YOUR ASSIGNMENT. Pick out every line of the entries below where "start" occurs, and copy those lines.

[Saved data entries]
______
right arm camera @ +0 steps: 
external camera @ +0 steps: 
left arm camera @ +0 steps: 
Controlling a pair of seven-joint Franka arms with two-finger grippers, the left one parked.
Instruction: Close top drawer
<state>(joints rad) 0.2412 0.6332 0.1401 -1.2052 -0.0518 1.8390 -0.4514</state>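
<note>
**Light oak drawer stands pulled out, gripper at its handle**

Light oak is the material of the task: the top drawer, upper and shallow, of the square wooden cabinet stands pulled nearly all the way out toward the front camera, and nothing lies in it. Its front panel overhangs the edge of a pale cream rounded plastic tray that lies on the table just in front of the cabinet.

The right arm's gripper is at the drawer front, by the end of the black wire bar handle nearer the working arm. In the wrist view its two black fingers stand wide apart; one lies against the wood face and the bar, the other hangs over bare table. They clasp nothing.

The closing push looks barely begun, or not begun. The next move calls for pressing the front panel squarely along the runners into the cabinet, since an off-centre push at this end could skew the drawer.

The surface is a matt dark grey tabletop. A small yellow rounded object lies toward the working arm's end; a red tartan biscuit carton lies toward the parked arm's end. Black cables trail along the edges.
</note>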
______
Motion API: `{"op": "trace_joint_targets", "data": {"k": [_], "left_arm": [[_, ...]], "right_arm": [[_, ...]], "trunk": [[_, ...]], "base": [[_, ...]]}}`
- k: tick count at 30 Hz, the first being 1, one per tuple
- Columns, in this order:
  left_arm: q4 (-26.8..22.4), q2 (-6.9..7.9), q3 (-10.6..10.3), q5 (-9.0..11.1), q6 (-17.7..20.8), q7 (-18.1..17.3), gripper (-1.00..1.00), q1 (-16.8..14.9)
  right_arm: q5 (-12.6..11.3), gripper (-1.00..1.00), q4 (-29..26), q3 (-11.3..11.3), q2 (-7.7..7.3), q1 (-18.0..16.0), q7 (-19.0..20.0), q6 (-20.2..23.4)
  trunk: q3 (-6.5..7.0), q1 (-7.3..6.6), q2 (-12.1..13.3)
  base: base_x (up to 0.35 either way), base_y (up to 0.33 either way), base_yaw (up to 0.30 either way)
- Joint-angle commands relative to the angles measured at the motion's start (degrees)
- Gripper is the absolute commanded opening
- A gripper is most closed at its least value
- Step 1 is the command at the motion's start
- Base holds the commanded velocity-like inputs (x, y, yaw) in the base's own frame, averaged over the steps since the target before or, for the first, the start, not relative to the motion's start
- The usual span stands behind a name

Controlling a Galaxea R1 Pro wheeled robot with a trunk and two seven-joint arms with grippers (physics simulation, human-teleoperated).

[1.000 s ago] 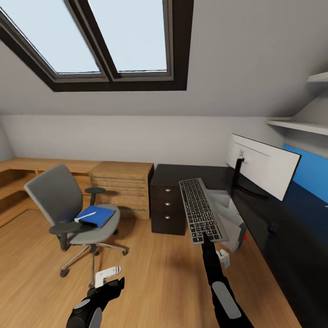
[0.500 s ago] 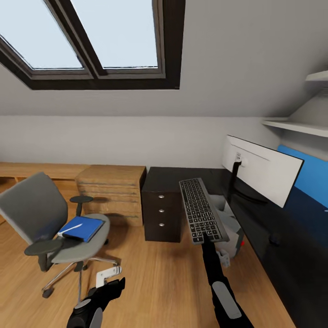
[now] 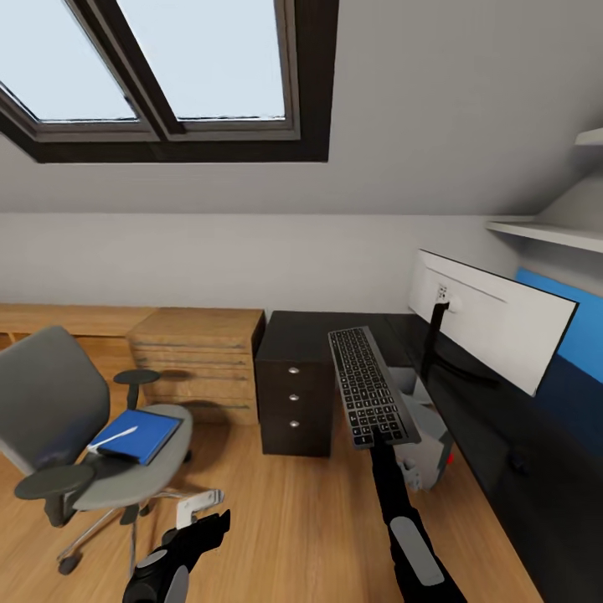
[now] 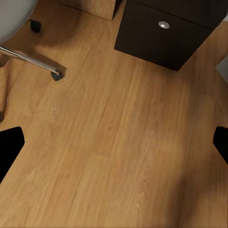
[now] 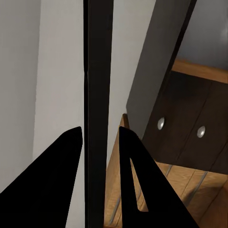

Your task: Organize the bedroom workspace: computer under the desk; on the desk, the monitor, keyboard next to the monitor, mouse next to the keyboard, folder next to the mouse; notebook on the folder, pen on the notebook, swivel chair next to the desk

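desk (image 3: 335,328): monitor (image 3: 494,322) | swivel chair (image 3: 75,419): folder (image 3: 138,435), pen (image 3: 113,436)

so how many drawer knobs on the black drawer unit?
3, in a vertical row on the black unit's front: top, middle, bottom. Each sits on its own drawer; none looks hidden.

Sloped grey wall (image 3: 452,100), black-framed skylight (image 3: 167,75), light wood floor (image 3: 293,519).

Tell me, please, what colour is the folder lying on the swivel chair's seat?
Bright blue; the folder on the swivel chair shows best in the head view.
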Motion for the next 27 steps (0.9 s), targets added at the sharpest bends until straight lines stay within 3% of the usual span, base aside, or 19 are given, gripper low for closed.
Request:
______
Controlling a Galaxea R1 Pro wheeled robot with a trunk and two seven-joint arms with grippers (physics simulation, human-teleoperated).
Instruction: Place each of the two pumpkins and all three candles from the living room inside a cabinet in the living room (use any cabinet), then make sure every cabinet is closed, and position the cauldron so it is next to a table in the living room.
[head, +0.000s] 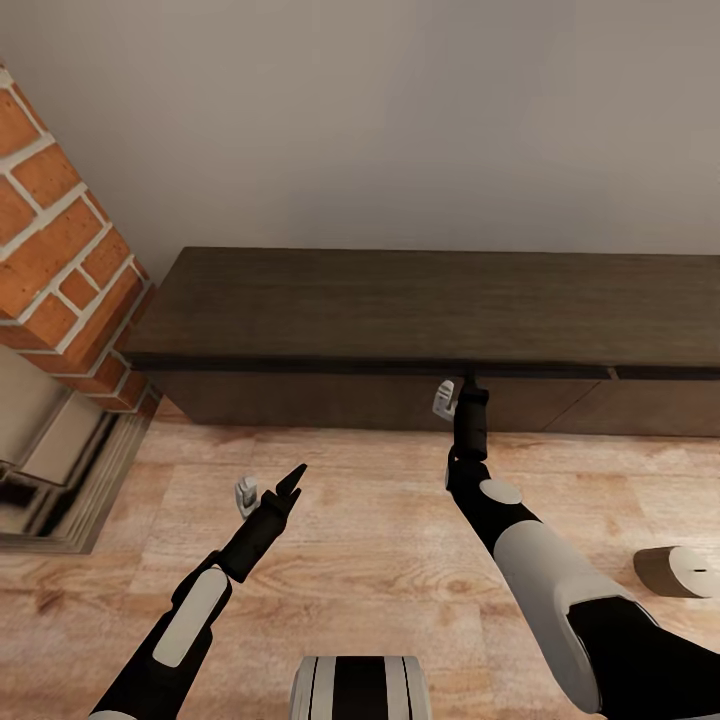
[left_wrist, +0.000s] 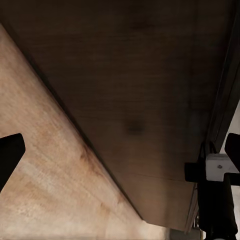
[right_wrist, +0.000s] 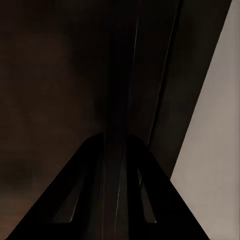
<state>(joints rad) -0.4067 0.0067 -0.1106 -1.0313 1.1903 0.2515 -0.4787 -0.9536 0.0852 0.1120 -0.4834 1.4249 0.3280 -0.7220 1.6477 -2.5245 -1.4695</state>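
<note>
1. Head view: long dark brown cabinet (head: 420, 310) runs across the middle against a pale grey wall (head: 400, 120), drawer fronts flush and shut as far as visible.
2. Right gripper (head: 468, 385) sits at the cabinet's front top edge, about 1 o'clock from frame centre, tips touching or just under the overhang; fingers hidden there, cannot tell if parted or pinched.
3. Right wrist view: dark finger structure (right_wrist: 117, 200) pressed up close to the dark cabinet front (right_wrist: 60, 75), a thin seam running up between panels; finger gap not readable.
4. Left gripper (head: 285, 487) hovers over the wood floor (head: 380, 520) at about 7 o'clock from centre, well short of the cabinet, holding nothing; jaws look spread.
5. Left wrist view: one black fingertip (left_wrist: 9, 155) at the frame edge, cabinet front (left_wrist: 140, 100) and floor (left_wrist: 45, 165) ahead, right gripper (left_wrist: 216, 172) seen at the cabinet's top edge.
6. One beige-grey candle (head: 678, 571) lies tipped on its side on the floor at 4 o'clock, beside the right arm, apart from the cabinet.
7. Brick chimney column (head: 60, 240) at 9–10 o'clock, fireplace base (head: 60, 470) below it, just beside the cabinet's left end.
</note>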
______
EXERCISE SOLUTION.
- Joint-angle commands relative to the angles measured at the motion's start (degrees)
- Step 1 is the command at the motion's start
- Base holds the commanded velocity-like inputs (x, y, yaw) in the base's own frame, averaged over the steps since the target before or, for the first, the start, not relative to the motion's start

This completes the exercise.